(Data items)
☆ ☆ ☆ ☆
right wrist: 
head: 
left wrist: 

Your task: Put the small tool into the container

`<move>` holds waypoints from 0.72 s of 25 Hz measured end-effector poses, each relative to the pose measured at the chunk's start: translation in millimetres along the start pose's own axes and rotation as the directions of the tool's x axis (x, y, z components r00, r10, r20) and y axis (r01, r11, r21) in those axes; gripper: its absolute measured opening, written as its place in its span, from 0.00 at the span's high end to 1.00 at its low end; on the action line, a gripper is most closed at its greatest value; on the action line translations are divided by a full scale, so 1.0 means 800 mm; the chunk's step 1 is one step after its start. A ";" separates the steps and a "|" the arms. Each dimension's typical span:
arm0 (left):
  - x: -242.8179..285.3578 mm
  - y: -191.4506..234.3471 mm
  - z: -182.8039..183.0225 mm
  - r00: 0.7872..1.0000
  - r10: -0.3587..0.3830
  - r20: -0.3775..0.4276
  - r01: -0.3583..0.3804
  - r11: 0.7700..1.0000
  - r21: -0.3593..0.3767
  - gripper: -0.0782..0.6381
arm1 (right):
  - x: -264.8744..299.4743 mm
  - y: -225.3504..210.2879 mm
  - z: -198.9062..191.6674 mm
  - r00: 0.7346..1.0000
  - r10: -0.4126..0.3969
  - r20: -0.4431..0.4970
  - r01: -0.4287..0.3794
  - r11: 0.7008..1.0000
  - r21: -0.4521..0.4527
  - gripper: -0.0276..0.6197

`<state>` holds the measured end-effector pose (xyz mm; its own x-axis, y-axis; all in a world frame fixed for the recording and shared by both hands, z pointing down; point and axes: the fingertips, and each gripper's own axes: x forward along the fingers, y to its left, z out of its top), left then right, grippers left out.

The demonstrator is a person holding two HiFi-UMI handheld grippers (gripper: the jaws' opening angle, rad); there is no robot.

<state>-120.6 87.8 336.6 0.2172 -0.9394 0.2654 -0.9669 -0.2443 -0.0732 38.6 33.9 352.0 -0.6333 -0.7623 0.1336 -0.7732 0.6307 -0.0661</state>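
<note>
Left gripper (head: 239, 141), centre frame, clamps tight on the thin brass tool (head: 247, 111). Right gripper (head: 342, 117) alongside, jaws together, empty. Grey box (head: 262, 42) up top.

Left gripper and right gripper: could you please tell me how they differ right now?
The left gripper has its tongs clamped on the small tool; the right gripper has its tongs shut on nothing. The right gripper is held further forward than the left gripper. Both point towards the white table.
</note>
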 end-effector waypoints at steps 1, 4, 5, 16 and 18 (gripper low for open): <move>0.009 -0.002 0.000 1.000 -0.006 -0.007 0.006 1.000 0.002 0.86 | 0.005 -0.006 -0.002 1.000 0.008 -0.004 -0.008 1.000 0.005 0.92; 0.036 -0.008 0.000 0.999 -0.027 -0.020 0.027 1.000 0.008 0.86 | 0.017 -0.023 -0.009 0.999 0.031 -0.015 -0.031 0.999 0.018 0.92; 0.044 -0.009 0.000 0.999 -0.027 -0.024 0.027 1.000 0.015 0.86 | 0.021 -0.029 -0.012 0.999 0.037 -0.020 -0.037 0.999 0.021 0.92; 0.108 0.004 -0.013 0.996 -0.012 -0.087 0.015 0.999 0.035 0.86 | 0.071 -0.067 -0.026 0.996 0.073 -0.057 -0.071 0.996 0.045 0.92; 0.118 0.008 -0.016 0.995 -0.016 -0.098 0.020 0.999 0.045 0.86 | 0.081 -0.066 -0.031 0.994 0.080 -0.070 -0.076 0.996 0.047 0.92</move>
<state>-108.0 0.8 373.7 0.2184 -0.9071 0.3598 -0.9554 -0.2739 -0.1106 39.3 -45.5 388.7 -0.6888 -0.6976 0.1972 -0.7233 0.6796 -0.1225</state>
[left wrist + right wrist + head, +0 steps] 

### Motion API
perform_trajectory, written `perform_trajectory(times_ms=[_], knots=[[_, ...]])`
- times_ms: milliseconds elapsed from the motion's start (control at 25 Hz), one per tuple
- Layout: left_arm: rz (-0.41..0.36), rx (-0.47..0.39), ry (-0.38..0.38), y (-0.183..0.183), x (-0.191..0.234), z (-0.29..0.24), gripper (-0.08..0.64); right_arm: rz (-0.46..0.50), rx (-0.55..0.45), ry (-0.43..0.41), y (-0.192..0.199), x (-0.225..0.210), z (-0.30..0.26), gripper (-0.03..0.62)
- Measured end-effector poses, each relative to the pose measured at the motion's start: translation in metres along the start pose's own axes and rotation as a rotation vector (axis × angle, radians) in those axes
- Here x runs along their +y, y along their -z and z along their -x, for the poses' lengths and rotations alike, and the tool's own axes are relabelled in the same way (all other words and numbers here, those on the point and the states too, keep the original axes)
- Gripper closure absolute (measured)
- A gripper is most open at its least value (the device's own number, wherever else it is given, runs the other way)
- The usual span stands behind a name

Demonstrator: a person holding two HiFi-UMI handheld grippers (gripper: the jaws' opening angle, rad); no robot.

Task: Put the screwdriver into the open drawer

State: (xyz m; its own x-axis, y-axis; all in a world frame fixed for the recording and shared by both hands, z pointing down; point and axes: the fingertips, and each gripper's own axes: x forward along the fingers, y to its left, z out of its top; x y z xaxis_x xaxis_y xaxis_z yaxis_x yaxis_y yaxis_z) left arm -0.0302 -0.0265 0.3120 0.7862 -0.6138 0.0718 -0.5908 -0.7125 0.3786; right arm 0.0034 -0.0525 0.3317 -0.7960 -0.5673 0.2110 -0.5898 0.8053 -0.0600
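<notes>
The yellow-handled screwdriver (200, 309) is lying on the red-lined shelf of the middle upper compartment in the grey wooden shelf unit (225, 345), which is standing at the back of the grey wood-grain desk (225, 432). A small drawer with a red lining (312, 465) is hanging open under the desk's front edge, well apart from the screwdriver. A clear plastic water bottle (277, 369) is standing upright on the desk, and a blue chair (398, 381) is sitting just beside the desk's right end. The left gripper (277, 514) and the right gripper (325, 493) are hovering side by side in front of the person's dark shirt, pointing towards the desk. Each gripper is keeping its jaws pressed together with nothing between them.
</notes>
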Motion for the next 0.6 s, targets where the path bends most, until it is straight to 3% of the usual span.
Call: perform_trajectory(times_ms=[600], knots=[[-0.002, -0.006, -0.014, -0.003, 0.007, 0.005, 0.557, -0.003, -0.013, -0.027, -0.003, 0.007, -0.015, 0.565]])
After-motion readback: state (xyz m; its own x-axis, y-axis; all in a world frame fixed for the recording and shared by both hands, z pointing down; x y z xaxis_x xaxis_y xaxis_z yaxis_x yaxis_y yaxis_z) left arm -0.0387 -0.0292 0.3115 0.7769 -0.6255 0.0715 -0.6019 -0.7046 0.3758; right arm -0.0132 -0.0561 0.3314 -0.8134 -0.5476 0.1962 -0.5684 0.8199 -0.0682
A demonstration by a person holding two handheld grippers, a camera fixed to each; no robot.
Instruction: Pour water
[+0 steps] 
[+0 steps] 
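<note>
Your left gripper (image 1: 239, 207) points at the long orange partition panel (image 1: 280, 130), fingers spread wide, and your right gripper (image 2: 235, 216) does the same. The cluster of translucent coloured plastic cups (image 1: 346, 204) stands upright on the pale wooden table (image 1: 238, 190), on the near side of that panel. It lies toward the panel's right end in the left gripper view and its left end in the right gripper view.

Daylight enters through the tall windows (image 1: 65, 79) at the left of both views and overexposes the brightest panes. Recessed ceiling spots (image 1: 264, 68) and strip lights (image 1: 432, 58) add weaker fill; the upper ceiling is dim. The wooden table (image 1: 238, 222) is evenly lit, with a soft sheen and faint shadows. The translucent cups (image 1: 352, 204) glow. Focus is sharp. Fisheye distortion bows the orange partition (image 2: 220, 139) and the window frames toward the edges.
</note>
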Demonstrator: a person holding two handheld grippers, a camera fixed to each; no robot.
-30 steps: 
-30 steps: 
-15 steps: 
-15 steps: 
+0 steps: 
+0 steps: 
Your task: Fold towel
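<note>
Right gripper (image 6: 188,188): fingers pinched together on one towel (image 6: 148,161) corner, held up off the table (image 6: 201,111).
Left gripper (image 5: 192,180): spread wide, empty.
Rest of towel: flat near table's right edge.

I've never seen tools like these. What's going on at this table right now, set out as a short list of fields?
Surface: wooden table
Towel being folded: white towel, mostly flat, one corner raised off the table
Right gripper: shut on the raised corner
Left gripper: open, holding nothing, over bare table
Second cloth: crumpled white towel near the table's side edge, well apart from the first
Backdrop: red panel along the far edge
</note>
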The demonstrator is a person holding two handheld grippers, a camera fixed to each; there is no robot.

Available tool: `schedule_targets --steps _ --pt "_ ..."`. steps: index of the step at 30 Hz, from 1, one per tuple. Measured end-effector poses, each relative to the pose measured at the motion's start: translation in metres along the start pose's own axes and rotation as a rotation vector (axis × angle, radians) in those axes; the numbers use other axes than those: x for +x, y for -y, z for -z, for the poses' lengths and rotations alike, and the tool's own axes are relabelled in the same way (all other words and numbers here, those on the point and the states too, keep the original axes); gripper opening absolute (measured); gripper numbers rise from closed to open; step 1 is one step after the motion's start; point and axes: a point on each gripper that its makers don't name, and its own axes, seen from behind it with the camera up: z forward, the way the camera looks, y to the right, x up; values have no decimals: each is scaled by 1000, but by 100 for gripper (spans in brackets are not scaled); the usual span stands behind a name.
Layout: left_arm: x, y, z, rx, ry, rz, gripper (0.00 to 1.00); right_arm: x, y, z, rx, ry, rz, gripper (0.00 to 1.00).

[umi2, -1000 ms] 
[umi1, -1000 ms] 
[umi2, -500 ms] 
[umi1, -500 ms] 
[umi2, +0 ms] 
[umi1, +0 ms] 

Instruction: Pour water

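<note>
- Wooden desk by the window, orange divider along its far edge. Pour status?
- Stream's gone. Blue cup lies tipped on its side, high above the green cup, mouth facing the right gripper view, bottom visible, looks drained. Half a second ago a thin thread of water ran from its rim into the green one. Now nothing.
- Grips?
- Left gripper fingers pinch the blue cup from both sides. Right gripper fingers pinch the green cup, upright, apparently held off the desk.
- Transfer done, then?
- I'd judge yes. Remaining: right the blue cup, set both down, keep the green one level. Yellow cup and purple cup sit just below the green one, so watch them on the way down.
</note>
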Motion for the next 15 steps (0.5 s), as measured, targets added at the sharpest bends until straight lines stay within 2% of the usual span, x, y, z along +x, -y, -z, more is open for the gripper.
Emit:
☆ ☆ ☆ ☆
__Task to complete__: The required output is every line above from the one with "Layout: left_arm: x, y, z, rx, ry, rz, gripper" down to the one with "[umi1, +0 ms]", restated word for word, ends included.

__Reply to the exercise__:
Layout: left_arm: x, y, z, rx, ry, rz, gripper (0.00 to 1.00); right_arm: x, y, z, rx, ry, rz, gripper (0.00 to 1.00).

[umi2, -1000 ms] 
[umi1, -1000 ms] 
[umi2, -500 ms] 
[umi1, -500 ms] 
[umi2, +0 ms] 
[umi1, +0 ms] 

Nothing else remains to be done for this exercise.